#### [Information shown]
+ + + + +

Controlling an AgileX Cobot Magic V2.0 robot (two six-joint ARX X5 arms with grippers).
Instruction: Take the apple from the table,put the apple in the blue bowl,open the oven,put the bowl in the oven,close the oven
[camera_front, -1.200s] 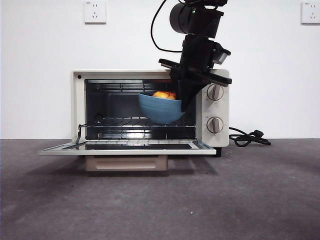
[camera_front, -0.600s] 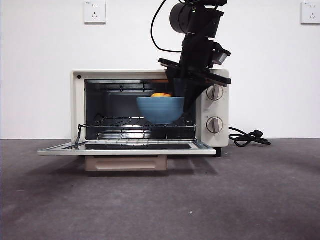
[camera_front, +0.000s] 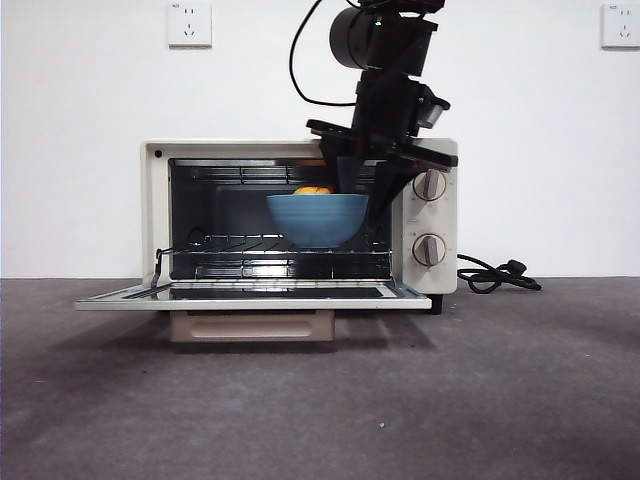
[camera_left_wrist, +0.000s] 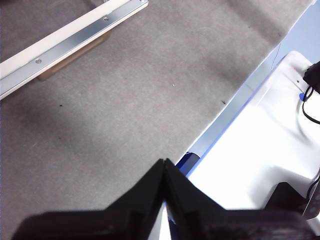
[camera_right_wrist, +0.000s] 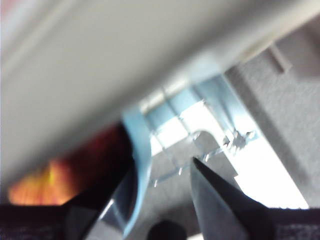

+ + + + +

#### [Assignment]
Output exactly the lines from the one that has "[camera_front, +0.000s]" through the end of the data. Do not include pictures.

#### [Expected answer]
[camera_front, +0.000s] 
[camera_left_wrist, +0.000s] 
[camera_right_wrist, +0.000s] 

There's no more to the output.